US 12,406,502 B2
Enriched and discriminative convolutional neural network features for pedestrian re-identification and trajectory modeling
Kok Yiu Wong, Hong Kong (CN); and Jack Chin Pang Cheng, Hong Kong (CN)
Assigned to The Hong Kong University of Science and Technology, Hong Kong (CN)
Filed by The Hong Kong University of Science and Technoloy, Hong Kong (CN)
Filed on Jul. 26, 2022, as Appl. No. 17/873,462.
Claims priority of provisional application 63/249,025, filed on Sep. 28, 2021.
Prior Publication US 2023/0095533 A1, Mar. 30, 2023
Int. Cl. G06V 20/52 (2022.01); G06T 7/292 (2017.01); G06V 10/46 (2022.01); G06V 10/74 (2022.01); G06V 10/762 (2022.01)

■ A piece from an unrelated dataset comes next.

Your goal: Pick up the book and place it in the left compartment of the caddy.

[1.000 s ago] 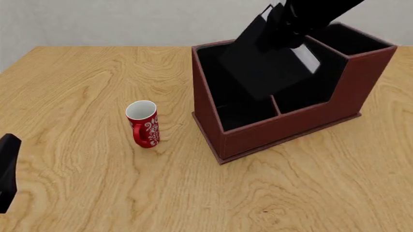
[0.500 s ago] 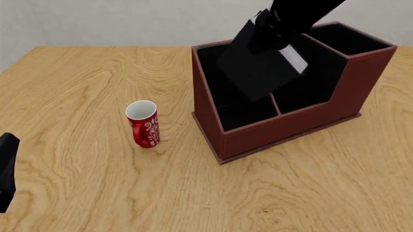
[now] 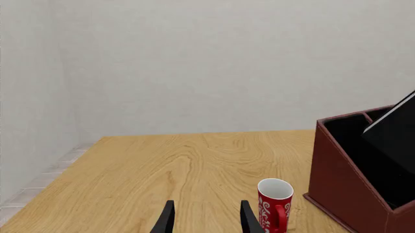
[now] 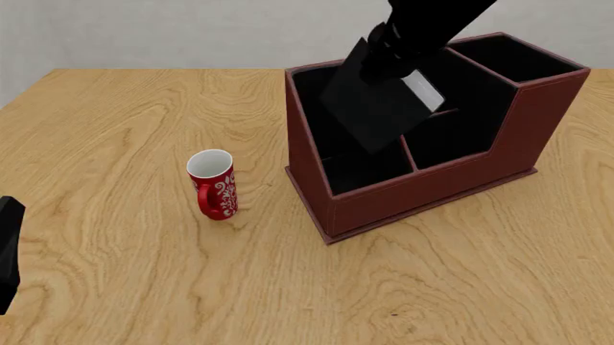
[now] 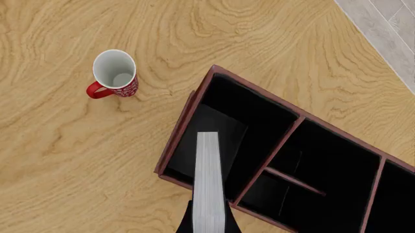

CPC G06V 20/52 (2022.01) [G06T 7/292 (2017.01); G06V 10/46 (2022.01); G06V 10/761 (2022.01); G06V 10/762 (2022.01)] 20 Claims
OG exemplary drawing
 
1. A method for image processing, comprising:
obtaining, by a processing system, data from a plurality of cameras, the data comprising multiple images associated with one or more objects;
extracting, by the processing system, features for each of the multiple images;
determining, by the processing system, a descriptor for each of the multiple images, wherein a respective descriptor for a respective image comprises a first set of units representing all the extracted features in the respective image and a second set of units representing a subset of the extracted features in the respective image, wherein the respective descriptor is represented by a vector comprising a plurality of elements, and wherein each element corresponds to a feature among all the extracted features;
grouping, by the processing system, the descriptors into a number of clusters based on similarities between the descriptors;
determining, by the processing system, an aggregated descriptor for each cluster of the number of clusters, wherein determining the aggregated descriptor for each cluster further comprises determining a mean value for each element in the aggregated descriptor based on corresponding elements in descriptors in a cluster; and
identifying, by the processing system, based on the aggregated descriptors for the number of clusters, one or more images among the multiple images associated with an object among the one or more objects.